For the purposes of this RP, a riser has a top boundary that is somewhere at or above the point where it transfers load to the platform structure, and it has a lower boundary where it transfers load into a foundation, which could be a wellhead, pipeline, or subsea structure.
For a top-tensioned riser (TTR), the top boundary would typically be the tensioner system hang-off point, and the bottom boundary would be the wellhead. For a steel catenary riser (SCR), the top boundary would typically be the stress joint or flexible joint. Some unusual configurations such as pull-tube SCRs merit special consideration. The top boundaries of a flexible or hybrid riser are typically a flanged connection to the riser end fitting at the top of an I-tube or J-tube, and a bend stiffener at the bottom of a I-tube or J-tube.

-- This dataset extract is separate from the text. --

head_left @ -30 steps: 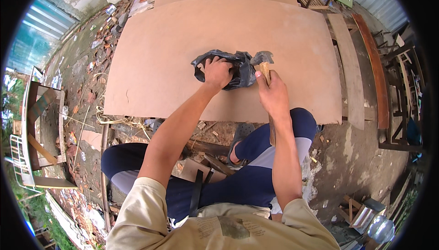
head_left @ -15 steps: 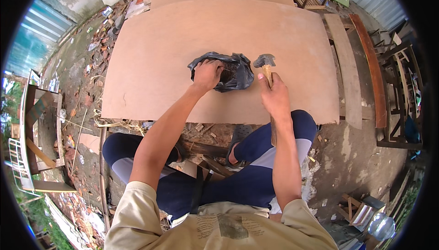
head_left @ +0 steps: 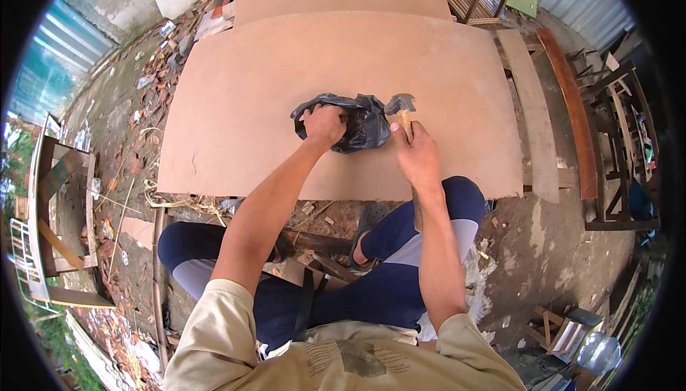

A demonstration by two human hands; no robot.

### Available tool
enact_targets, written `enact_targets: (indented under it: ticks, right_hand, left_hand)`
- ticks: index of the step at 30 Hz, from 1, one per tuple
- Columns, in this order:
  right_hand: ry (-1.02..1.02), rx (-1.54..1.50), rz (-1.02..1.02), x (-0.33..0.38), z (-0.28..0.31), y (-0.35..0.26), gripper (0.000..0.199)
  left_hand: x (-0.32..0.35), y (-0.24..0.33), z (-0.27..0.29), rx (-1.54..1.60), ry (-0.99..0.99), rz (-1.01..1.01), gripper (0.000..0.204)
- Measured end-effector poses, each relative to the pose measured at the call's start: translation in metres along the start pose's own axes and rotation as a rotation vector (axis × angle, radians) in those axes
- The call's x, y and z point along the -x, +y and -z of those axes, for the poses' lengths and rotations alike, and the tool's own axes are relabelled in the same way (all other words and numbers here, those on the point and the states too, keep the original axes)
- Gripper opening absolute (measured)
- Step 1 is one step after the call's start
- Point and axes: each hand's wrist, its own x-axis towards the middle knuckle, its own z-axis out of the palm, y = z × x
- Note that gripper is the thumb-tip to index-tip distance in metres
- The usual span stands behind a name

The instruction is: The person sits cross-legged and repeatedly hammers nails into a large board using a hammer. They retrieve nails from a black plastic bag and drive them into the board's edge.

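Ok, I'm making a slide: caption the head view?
Left hand at a black bag on a board, right hand gripping a hammer.

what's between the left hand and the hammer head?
Head view: the right part of the black plastic bag lies between the left hand and the hammer head. Whether bag and hammer head touch is unclear.

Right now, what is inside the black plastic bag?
Dark brownish, grainy-looking contents show in the open mouth of the black plastic bag, too small to identify. Whatever lies under the left hand and the folded plastic is covered.
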Motion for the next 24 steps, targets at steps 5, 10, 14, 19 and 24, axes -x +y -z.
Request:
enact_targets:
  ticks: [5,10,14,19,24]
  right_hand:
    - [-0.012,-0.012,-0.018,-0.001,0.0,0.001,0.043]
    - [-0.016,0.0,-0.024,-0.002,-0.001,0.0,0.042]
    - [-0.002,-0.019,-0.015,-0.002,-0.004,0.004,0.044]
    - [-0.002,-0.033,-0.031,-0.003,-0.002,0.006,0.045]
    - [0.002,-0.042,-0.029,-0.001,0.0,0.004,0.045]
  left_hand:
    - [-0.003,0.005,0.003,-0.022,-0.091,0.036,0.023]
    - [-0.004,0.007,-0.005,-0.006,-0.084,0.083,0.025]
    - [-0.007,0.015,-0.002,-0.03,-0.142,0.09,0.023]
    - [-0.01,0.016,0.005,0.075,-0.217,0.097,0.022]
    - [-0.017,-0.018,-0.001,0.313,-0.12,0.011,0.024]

The IM of the structural support for a riser on the host platform is in the scope of API 2FSIM, although some hybrid configurations, such as pull tubes, can require overlapping riser and structural IM.
For risers structurally connected to the platform below the topsides, hull piping can be structurally clamped to the hull up to a boarding valve or pig launcher at the topsides. This is intended to be considered as part of the riser in terms of IM, although it also has structural elements addressed in API 2FSIM.
The scope of this RP includes:
- structural components of the riser;
- riser top hang-off assembly (i.e. stress joint, flexible joint, tensioner system/air can, bend stiffener);
- appurtenances attached to the riser that are critical to its integrity, including VIV suppression devices and buoyancy modules used to support the riser in any capacity;
- corrosion protection systems;
- other components in the load path or supporting the riser.
The scope of this RP specifically does not include:
- structural support for the riser on the host platform (i.e. riser porch, pull tube, tensioner support structure);
- wellhead or subsea structure at the lower end of the riser;
- valves (other than the mechanical design if they are in the dynamic load path);
- risers connected to mobile offshore drilling units (MODUs) or fixed platforms.
NOTE However, the interface of the riser with these components is important to the IM of the riser system.
Specific recommendations are provided for the inspection, monitoring, evaluation of damage, fitness-for-service assessment, risk reduction, mitigation planning, and decommissioning of risers. This RP incorporates and expands on the integrity management recommendations found in API 2RD, API 17B, and API 17L2.